Take note that the numbers in dataset is referring to residential buildings `within a block` and is not for single-family homes.


> 1. longitude: A measure of how far west a house is; a higher value is farther west
> 
> 2. latitude: A measure of how far north a house is; a higher value is farther north
> 
> 3. housingMedianAge: Median age of a house within a block; a lower number is a newer building
> 
> 4. totalRooms: Total number of rooms within a block
> 
> 5. totalBedrooms: Total number of bedrooms within a block
> 
> 6. population: Total number of people residing within a block
> 
> 7. households: Total number of households, a group of people residing within a home unit, for a block
> 
> 8. medianIncome: Median income for households within a block of houses (measured in tens of thousands of US Dollars)
> 
> 9. medianHouseValue: Median house value for households within a block (measured in US Dollars)
> 
> 10. oceanProximity: Location of the house w.r.t ocean/sea

#### What is a block?

[source](https://www.tripadvisor.co.uk/ShowTopic-g60763-i5-k550785-What_is_a_block-New_York_City_New_York.html)

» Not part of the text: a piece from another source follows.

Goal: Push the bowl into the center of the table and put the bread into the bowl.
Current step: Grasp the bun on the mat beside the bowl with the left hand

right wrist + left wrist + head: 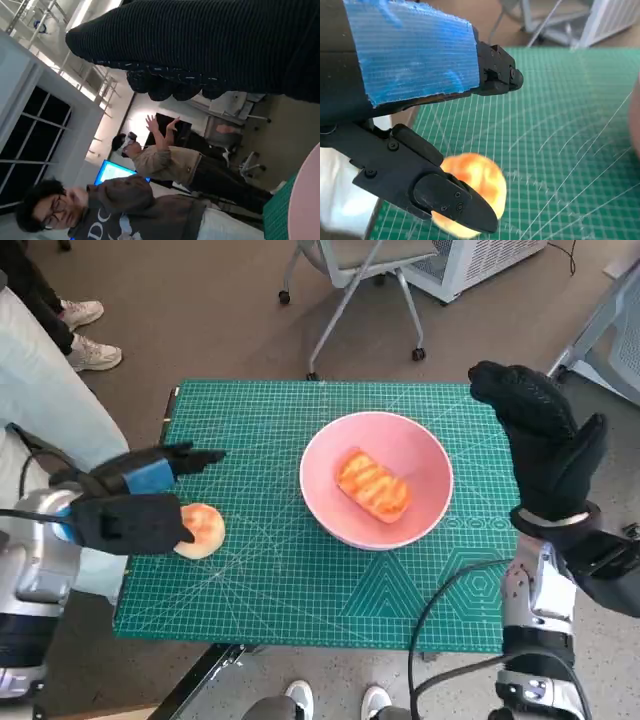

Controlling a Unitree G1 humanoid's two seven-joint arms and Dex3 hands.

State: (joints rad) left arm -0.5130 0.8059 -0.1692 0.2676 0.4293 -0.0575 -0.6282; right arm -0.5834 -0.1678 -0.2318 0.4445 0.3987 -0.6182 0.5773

> While a block properly so-called is just as described above, most New Yorkers (and indeed, most Americans) commonly use it to mean "the distance along a street between intersections."
> 
> If I start at the corner of Fifth Avenue and 50th Street and walk north along Fifth Avenue, when I come to 51st Street I have walked "one block", when I arrive at 53rd Street I have walked "three blocks", and so on.
> 
> Naturally, blocks are NOT the same length -- it is three or four times longer to walk the one block from Fifth to Sixth Avenues than it is to walk the one block from 35th to 36th Streets.

In [None]:
!which python

## Import packages

In [None]:
import numpy as np
import pandas as pd


### Question 1

q: What's the version of Pandas that you installed?

a: 2.1.0

In [None]:
print(f'{pd.__version__ = }')

### Question 2

q: How many columns are in the dataset?

a: 10

In [None]:
df = pd.read_csv('../data/housing.csv')
print(f'{df.shape =}')

In [None]:
df.info()

In [None]:

numerical_cols = ['housing_median_age', 'total_rooms', 'total_bedrooms', 'population', 'households', 'median_income', 'median_house_value']

In [None]:
df['housing_median_age'].plot.box()

In [None]:
df['total_bedrooms'].plot.box()


### Question 3

q: Which columns in the dataset have missing values?

a: 'total_bedrooms'

In [None]:
df.isnull().sum()

In [None]:
df.columns[df.isnull().sum() > 0]

### Question 4

q: How many unique values does the `ocean_proximity` column have?

a: 5

In [None]:
df['ocean_proximity'].nunique()

In [None]:
df['ocean_proximity'].value_counts()

### Question 5

q: What's the average value of the `median_house_value` for the houses located near the bay?

a: 

In [None]:
df[df['ocean_proximity'] == 'NEAR BAY']['median_house_value'].mean()

### Question 6

q: 

1. Calculate the average of `total_bedrooms` column in the dataset.
1. Use the `fillna` method to fill the missing values in `total_bedrooms` with the mean value from the previous step.
1. Now, calculate the average of `total_bedrooms` again.
1. Has it changed?


a: No

1. 537.871
2. 
3. 537.871
4. 

In [None]:
df['total_bedrooms'].value_counts()

In [None]:
df.columns[df.isnull().sum() > 0]

In [None]:
mean_before_fill = df['total_bedrooms'].mean()
median_before_fill = df['total_bedrooms'].median()

In [None]:
df_mean = df.copy()
df_median = df.copy()

In [None]:
df_mean['total_bedrooms'] = df['total_bedrooms'].fillna(mean_before_fill)
df_median['total_bedrooms'] = df['total_bedrooms'].fillna(median_before_fill)

In [None]:
df_mean.columns[df_mean.isnull().sum() > 0]

In [None]:
mean_after_fill = df_mean['total_bedrooms'].mean()
median_after_fill = df_median['total_bedrooms'].median()
print(f'mean before fillna: {mean_before_fill:.3f}')
print(f'mean after fillna: {mean_after_fill:.3f}')
print()
print(f'median before fillna: {median_before_fill:.3f}')
print(f'median after fillna: {median_after_fill:.3f}')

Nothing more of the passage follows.